Time is your friend when it comes to investing. Like Warren Buffett, successful investors have capitalized on the simple yet powerful concept of compounding interest wherein a hypothetical $100 of investment each month for the next ten years with 2% annual interest can grow your savings into over $13,000. To maximize the returns on your financial investments, starting early is vital and can make thousands of dollars in difference. Here are five safe assets to add to your portfolio before you turn 40.
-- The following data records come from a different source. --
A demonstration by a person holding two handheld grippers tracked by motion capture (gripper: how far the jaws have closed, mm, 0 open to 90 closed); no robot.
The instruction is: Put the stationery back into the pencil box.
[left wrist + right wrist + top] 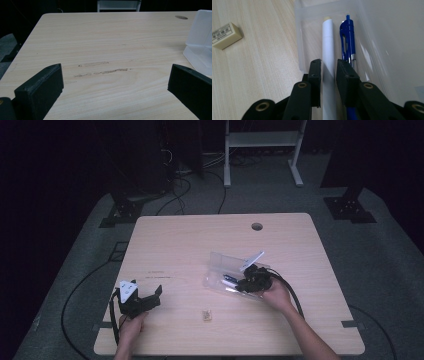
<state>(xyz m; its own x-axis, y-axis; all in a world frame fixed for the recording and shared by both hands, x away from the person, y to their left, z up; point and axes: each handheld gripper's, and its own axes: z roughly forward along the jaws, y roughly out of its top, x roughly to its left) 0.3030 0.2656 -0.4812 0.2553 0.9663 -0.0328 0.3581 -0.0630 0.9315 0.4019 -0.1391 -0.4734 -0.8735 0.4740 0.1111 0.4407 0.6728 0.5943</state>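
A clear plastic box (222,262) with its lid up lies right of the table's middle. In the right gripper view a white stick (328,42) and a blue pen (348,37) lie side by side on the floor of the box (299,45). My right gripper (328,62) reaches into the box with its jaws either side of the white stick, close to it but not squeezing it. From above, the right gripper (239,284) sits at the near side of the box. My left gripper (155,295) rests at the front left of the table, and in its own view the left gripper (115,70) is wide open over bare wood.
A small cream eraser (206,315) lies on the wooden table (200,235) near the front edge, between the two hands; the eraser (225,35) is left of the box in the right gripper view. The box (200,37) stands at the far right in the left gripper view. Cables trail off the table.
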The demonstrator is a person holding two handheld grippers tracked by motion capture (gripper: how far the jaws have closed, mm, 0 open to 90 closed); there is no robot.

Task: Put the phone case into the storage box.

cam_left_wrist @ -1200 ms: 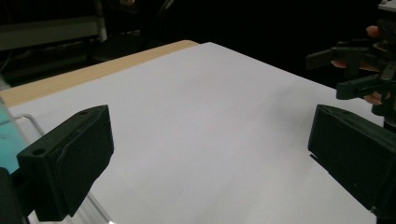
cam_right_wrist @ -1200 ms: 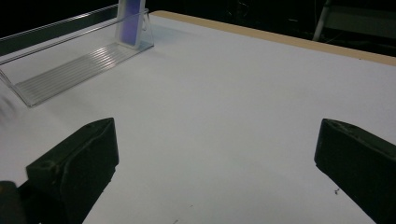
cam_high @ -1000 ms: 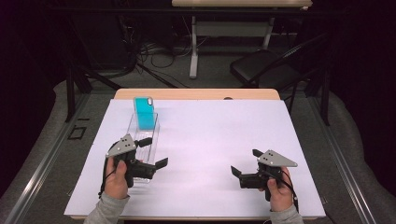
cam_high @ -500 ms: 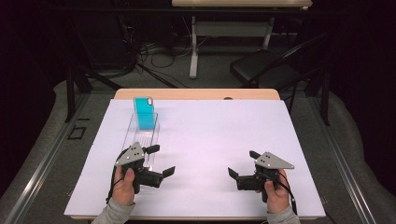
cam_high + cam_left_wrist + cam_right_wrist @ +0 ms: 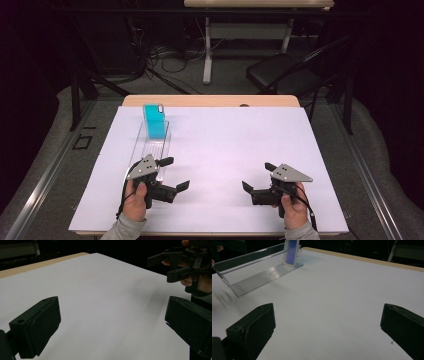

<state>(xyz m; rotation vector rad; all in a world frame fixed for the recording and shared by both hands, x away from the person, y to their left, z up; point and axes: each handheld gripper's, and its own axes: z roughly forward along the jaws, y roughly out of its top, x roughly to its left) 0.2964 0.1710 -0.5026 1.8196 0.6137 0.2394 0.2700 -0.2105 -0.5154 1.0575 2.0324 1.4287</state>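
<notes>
**Clear tray holds the phone, both grippers empty**

Teal and upright, the phone (image 5: 155, 121) stands in the far end of the clear tray (image 5: 150, 147), leaning on its end wall, probably so the long walls keep it from tipping. The tray lies on the white sheet (image 5: 235, 145) at the table's left. The left gripper (image 5: 171, 173) hangs just beside the tray's near end, jaws wide apart, holding nothing. The right gripper (image 5: 256, 178) rests well apart on the right, jaws likewise spread and empty.

Since a second ago the left gripper has drawn back from the tray toward the person and turned inward; the right has barely shifted.
</notes>
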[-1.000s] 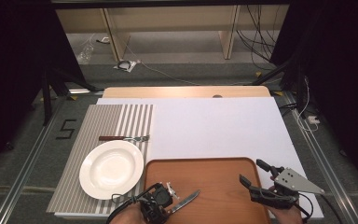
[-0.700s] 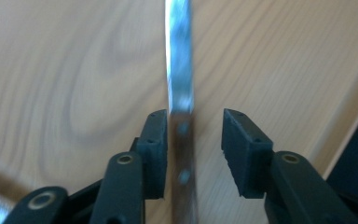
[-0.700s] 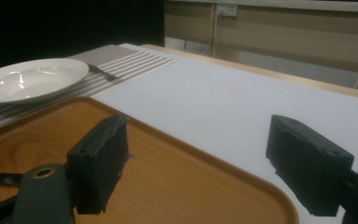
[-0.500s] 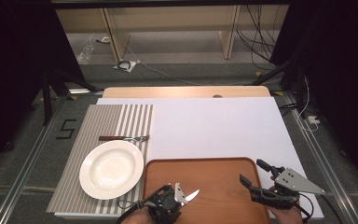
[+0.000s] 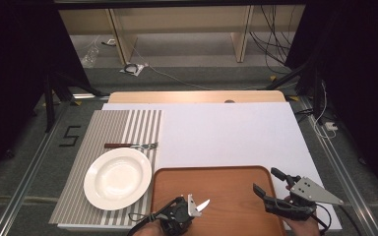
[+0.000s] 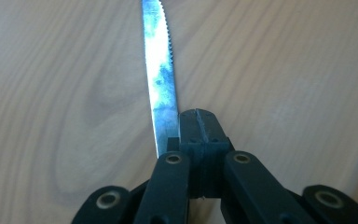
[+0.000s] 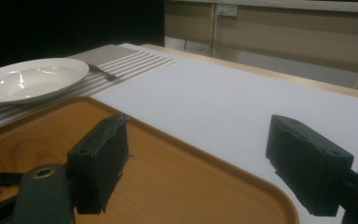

Stocks are the go-to asset for investors who want a bit more control and versatility over traditional 401(k) and Roth IRA plans but without the technical complexities of the financial products bought and sold by hedge funds and Wall Street giants, such as derivatives and foreign currencies. Stocks should comprise anywhere between 30 to 90% of your portfolio, depending on your current age. For instance, according to Investopedia, those in their 20s should have a stock allocation of 80 to 90%, while those close to their 40s should only allocate up to 70%. Which stock you buy further depends on many factors, including risk profile and strategy. Dividend-paying stocks are a preferred choice as it guarantees a percentage of profit every month or quarter.
Government-Issued Notes, Bills, and Bonds
U.S. treasury bills and notes are considered one of the safest asset class globally as the U.S. government backs it. Brokers sell T-bills and bonds in $100 increments, or you can bypass the middlemen and simply purchase some treasuries for yourself through Treasury Direct. Before investing in any of the three types of treasuries, make sure you understand each one’s pros and cons, especially their risk implications. T-bills mature between a month to a full year, while treasury notes can last for up to a full decade before expiring. On the other hand, T-bonds can take the longest to mature, 30 years to be exact.
Real estate is another safe financial investment that can pay off handsomely if you pick the right properties for your portfolio. As the human population continues to swell up, space will be a limited precious resource. You can take many paths when getting involved in real estate – buying fixer-uppers and then reselling for a profit, buying land and leasing to commercial enterprises, buying rental units, and charging monthly rent to tenants, etcetera. Nowadays, you can find quick ways to liquidate your real estate assets as well. There are many cash home buyers in San Antonio that make it easy for property owners to sell their estate to reinvest it in another property or asset class quickly.
Aside from stocks, companies also sometimes issue bonds to raise capital. Most of the companies that offer corporate bonds are larger and more established organizations with proven track records, which means risk is relatively low from an investor standpoint. When buying corporate bonds, look for lower-yielding options. This may sound counterproductive, but higher-yielding bonds tend to also be low quality and high risk, according to experts, since you carry both interest rate risk and default risk. Relative to stocks, bonds are assumed to have a lower level of risk. If a company files for bankruptcy, for instance, bondholders are paid back before stockholders are.
Although it comes as a relatively higher risk asset than the first four investments covered, commodities can also have a much higher ROI and can inherently protect you from inflation. When inflation rates are high, demand for commodities like wheat and corn increases, ultimately pushing up commodities’ prices. Adding entities to your portfolio requires a deeper understanding of macroeconomic factors, including global interest and exchange rates, to predict a given commodity’s future direction.
Investors under the age of 40 can still find relatively low-risk options without having to settle for measly returns. Pick financial investments that take time to mature but guarantee payments in the form of dividends and periodic interest. If you want to diversify your portfolio further to spread the risk, consult a financial advisor to determine what other assets to explore.